Action item |
For every entry that follows, return the words exactly and omit any picture.

Data section |

┌────────

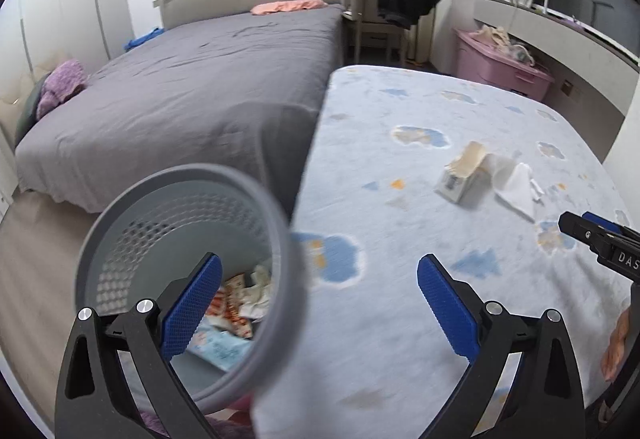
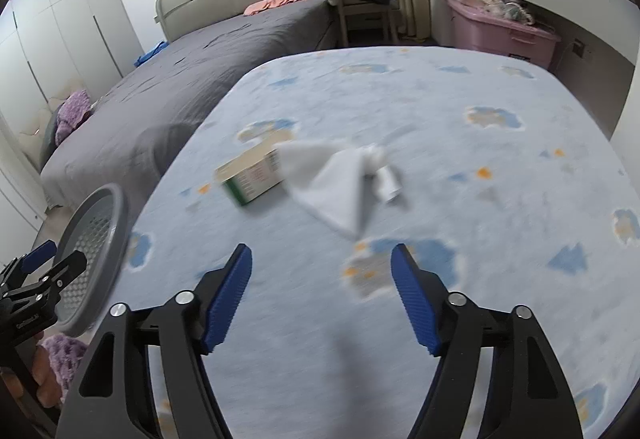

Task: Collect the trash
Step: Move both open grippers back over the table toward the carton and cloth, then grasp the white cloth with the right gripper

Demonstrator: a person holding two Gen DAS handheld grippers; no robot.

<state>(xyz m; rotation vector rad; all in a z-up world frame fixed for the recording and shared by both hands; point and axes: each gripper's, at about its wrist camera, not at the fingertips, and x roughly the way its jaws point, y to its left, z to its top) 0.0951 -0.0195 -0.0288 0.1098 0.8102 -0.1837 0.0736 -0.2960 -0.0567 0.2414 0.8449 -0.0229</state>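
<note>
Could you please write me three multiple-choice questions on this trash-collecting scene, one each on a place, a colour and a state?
1. Where does the small box lie?
A. On the light blue patterned mattress, beside the white tissue
B. Inside the bin
C. On the grey bed

2. What colour is the mesh trash bin?
A. Pink
B. Grey
C. Green

3. How does the right gripper stand?
A. Shut on the tissue
B. Shut on the box
C. Open and holding nothing

Answers:
1. A, as the right wrist view shows the box on the mattress with the tissue against its side.
2. B, as its rim and perforated wall are grey in both views.
3. C, as its blue pads are set wide apart with only the mattress between them.
</note>
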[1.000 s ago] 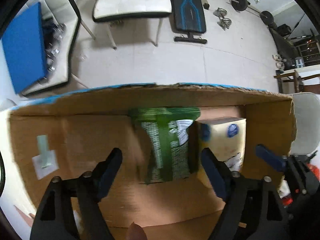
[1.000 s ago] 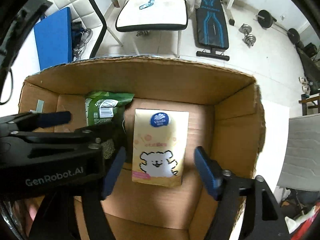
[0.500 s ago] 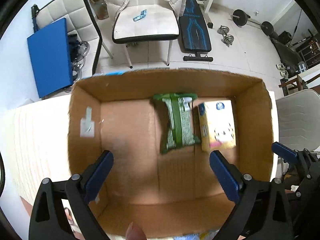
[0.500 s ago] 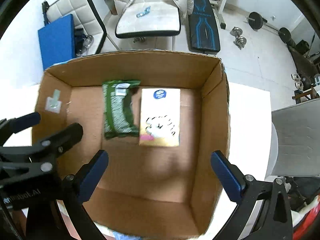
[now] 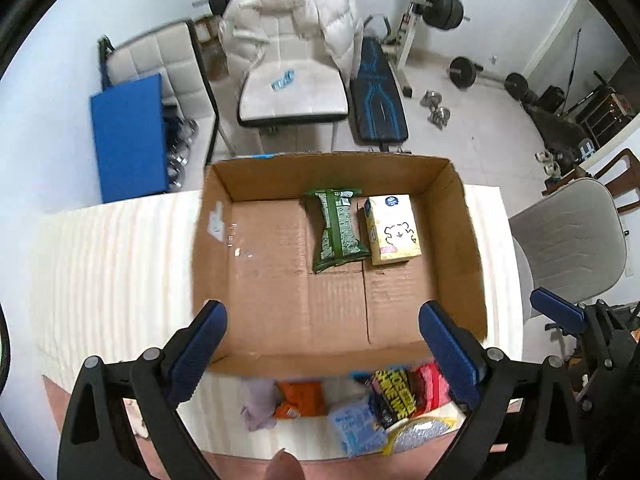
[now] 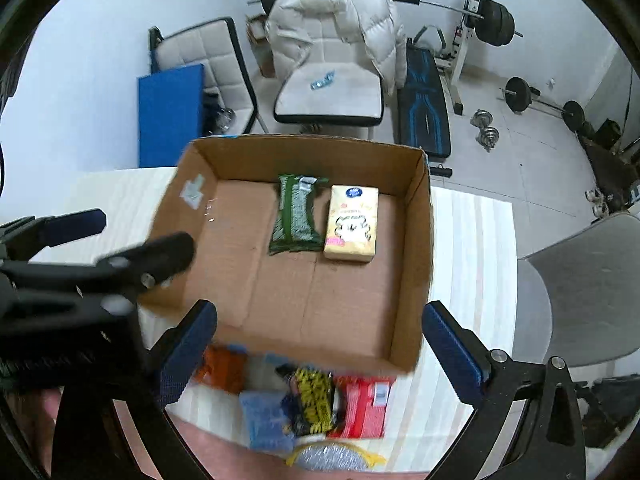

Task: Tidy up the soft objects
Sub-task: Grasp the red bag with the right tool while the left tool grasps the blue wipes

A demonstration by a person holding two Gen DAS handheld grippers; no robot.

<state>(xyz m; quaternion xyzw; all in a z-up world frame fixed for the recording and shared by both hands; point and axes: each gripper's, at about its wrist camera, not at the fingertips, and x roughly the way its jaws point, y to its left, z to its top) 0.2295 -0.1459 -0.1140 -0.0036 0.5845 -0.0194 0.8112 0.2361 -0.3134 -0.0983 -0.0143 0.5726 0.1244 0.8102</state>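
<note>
An open cardboard box (image 5: 456,216) (image 6: 420,240) stands on a pale table. Inside, at the back, lie a green packet (image 5: 336,232) (image 6: 296,214) and a yellow tissue pack with a white bear (image 5: 394,230) (image 6: 352,222), side by side. In front of the box lies a heap of soft packs: orange (image 5: 298,400) (image 6: 222,368), blue (image 5: 354,426) (image 6: 266,420), black-and-yellow (image 5: 394,396) (image 6: 314,398), red (image 5: 430,394) (image 6: 364,406). My left gripper (image 5: 324,356) is open and empty above the box's near wall. My right gripper (image 6: 320,356) is open and empty above the heap.
A lilac cloth (image 5: 258,406) and a yellow-rimmed silver item (image 5: 420,434) (image 6: 332,456) lie by the heap. A grey chair (image 5: 568,240) stands right of the table. White chairs (image 5: 292,92), a blue board (image 5: 128,136) and a weight bench (image 5: 378,100) stand behind.
Both grippers have pulled up and back out of the box, leaving the green packet and the tissue pack inside. The heap in front of the box has come into view.
</note>
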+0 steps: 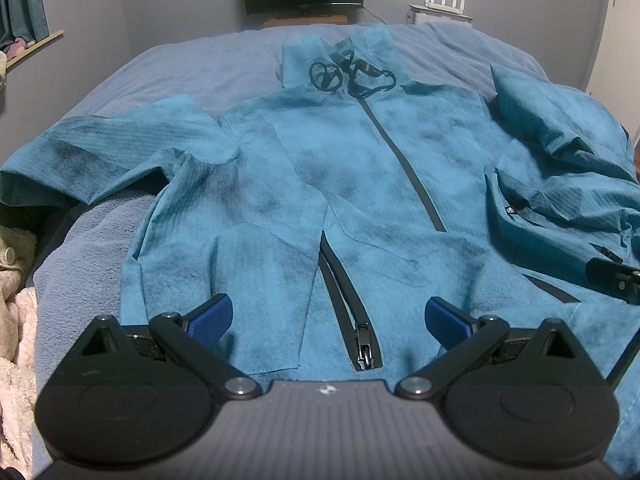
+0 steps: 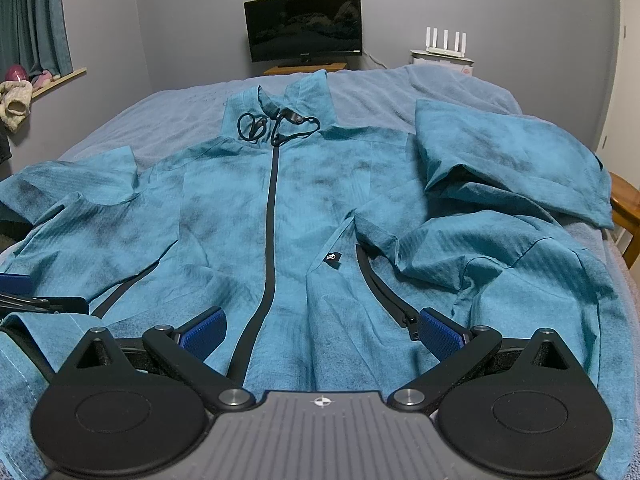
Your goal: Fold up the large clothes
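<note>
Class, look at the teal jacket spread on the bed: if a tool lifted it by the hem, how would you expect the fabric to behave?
The teal jacket would probably drape and sag, since its right sleeve already lies crumpled in soft folds. It looks thin, so likely light for its size. The drawcords at the collar would probably dangle loose.

1. The left wrist view looks low and close over the jacket's point(image 1: 360, 184) hem, facing the far wall.
2. The right wrist view sits just rightward, facing likewise.
3. Both views share the jacket, the bed point(image 2: 168, 120) and the monitor point(image 2: 304, 26).
</note>
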Motion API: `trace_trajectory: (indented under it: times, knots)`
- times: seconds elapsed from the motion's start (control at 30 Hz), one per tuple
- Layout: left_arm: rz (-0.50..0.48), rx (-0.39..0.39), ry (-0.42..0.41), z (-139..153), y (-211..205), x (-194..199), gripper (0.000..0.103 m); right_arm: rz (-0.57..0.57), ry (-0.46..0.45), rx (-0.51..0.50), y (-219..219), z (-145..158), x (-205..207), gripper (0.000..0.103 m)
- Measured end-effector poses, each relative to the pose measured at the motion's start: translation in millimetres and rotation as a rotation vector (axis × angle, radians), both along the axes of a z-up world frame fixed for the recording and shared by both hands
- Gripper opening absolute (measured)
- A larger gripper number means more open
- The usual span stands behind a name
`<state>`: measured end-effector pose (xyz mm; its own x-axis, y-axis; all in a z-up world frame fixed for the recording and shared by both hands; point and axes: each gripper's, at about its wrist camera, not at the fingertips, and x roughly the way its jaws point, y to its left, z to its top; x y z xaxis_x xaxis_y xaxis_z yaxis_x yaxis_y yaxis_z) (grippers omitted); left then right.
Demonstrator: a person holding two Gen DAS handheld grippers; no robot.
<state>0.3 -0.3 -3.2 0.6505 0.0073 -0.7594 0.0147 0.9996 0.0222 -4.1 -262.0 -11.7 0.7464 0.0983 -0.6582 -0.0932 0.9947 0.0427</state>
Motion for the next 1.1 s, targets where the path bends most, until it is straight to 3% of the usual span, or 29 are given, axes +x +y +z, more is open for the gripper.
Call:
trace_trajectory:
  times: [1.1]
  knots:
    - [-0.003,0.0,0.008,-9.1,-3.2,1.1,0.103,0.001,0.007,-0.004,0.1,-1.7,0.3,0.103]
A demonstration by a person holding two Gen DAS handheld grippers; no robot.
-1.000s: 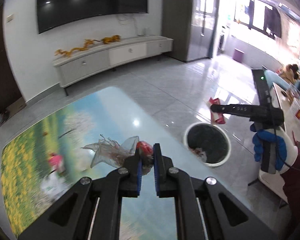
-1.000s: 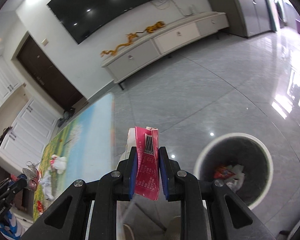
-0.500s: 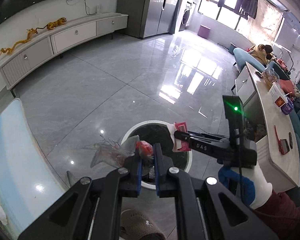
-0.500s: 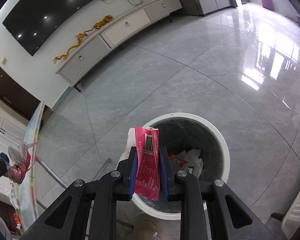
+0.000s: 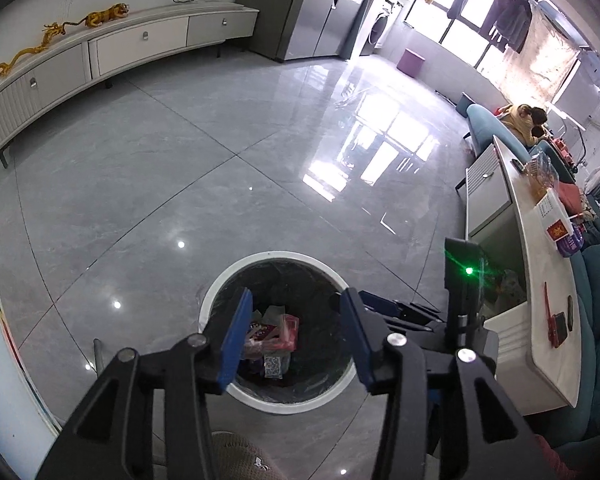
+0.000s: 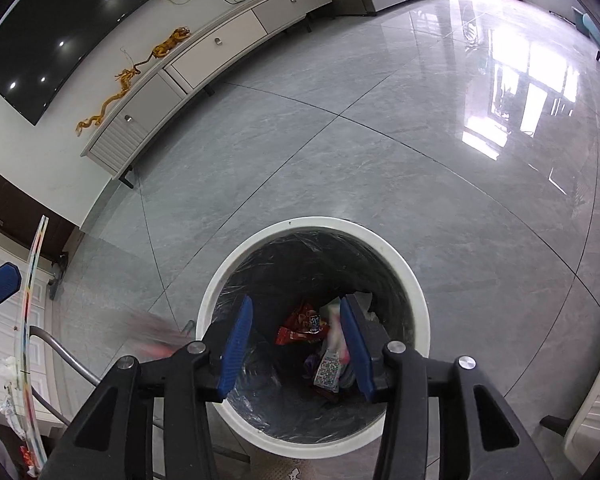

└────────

Response |
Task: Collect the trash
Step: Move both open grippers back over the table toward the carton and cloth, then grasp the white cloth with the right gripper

Demonstrator: a person holding two Gen DAS handheld grippers; no robot.

<state>(xyz m; rotation vector rad; all in a z-up world frame fixed for the recording and shared by both hands; point and axes: each gripper's, at about its wrist camera, not at the fingertips, and x roughly the way its jaws point, y to its left, z to its top) 0.0951 -0.0195 -0.0288 0.1098 0.8102 -0.1837 0.0736 -0.2960 -0.0567 0.2414 0.8449 -0.0229</state>
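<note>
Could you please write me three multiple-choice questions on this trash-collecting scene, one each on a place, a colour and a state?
1. Where does the small box lie?
A. On the light blue patterned mattress, beside the white tissue
B. Inside the bin
C. On the grey bed

2. What colour is the mesh trash bin?
A. Pink
B. Grey
C. Green

3. How does the right gripper stand?
A. Shut on the tissue
B. Shut on the box
C. Open and holding nothing

Answers:
1. A, as the right wrist view shows the box on the mattress with the tissue against its side.
2. B, as its rim and perforated wall are grey in both views.
3. C, as its blue pads are set wide apart with only the mattress between them.
</note>
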[1.000 s ago] 
[1.000 s ago] 
[0.500 s ago] 
[0.500 s ago] 
[now] 
[now] 

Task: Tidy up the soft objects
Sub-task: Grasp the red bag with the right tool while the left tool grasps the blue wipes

A demonstration by a person holding two Gen DAS handheld grippers; no robot.

<state>(xyz m; quaternion xyzw; all in a z-up world frame fixed for the recording and shared by both hands; point and axes: each gripper's, at about its wrist camera, not at the fingertips, and x roughly the way its jaws point, y to its left, z to its top) 0.2295 -0.1459 -0.1140 -0.0036 0.5845 -0.0194 0.8112 0.2361 -0.3134 -0.0983 -0.0143 0.5726 0.1244 0.8102</state>
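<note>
An open cardboard box (image 5: 456,216) (image 6: 420,240) stands on a pale table. Inside, at the back, lie a green packet (image 5: 336,232) (image 6: 296,214) and a yellow tissue pack with a white bear (image 5: 394,230) (image 6: 352,222), side by side. In front of the box lies a heap of soft packs: orange (image 5: 298,400) (image 6: 222,368), blue (image 5: 354,426) (image 6: 266,420), black-and-yellow (image 5: 394,396) (image 6: 314,398), red (image 5: 430,394) (image 6: 364,406). My left gripper (image 5: 324,356) is open and empty above the box's near wall. My right gripper (image 6: 320,356) is open and empty above the heap.
A lilac cloth (image 5: 258,406) and a yellow-rimmed silver item (image 5: 420,434) (image 6: 332,456) lie by the heap. A grey chair (image 5: 568,240) stands right of the table. White chairs (image 5: 292,92), a blue board (image 5: 128,136) and a weight bench (image 5: 378,100) stand behind.
Both grippers have pulled up and back out of the box, leaving the green packet and the tissue pack inside. The heap in front of the box has come into view.
</note>
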+0 steps: 
+0 steps: 
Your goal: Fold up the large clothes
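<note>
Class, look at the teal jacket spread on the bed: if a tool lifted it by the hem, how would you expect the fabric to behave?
The teal jacket would probably drape and sag, since its right sleeve already lies crumpled in soft folds. It looks thin, so likely light for its size. The drawcords at the collar would probably dangle loose.

1. The left wrist view looks low and close over the jacket's point(image 1: 360, 184) hem, facing the far wall.
2. The right wrist view sits just rightward, facing likewise.
3. Both views share the jacket, the bed point(image 2: 168, 120) and the monitor point(image 2: 304, 26).
</note>
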Motion API: `trace_trajectory: (indented under it: times, knots)`
- times: seconds elapsed from the motion's start (control at 30 Hz), one per tuple
- Layout: left_arm: rz (-0.50..0.48), rx (-0.39..0.39), ry (-0.42..0.41), z (-139..153), y (-211..205), x (-194..199), gripper (0.000..0.103 m); right_arm: rz (-0.57..0.57), ry (-0.46..0.45), rx (-0.51..0.50), y (-219..219), z (-145..158), x (-205..207), gripper (0.000..0.103 m)
- Measured end-effector poses, each relative to the pose measured at the motion's start: translation in millimetres and rotation as a rotation vector (axis × angle, radians), both along the axes of a z-up world frame fixed for the recording and shared by both hands
- Gripper opening absolute (measured)
- A larger gripper number means more open
- The usual span stands behind a name
`<state>`: measured end-effector pose (xyz mm; its own x-axis, y-axis; all in a z-up world frame fixed for the recording and shared by both hands; point and axes: each gripper's, at about its wrist camera, not at the fingertips, and x roughly the way its jaws point, y to its left, z to its top; x y z xaxis_x xaxis_y xaxis_z yaxis_x yaxis_y yaxis_z) (grippers omitted); left then right.
Demonstrator: a person holding two Gen DAS handheld grippers; no robot.
<state>0.3 -0.3 -3.2 0.6505 0.0073 -0.7594 0.0147 0.9996 0.0222 -4.1 -262.0 -11.7 0.7464 0.0983 -0.6582 -0.0932 0.9947 0.0427</state>
Motion for the next 1.1 s, targets where the path bends most, until it is straight to 3% of the usual span, or 29 are given, axes +x +y +z, more is open for the gripper.
Call:
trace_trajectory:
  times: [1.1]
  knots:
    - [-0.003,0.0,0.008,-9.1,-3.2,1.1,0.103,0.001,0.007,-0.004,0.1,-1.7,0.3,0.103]
A demonstration by a person holding two Gen DAS handheld grippers; no robot.
-1.000s: 
-1.000s: 
-0.500s: 
-0.500s: 
+0.000s: 
+0.000s: 

This output has come to an end.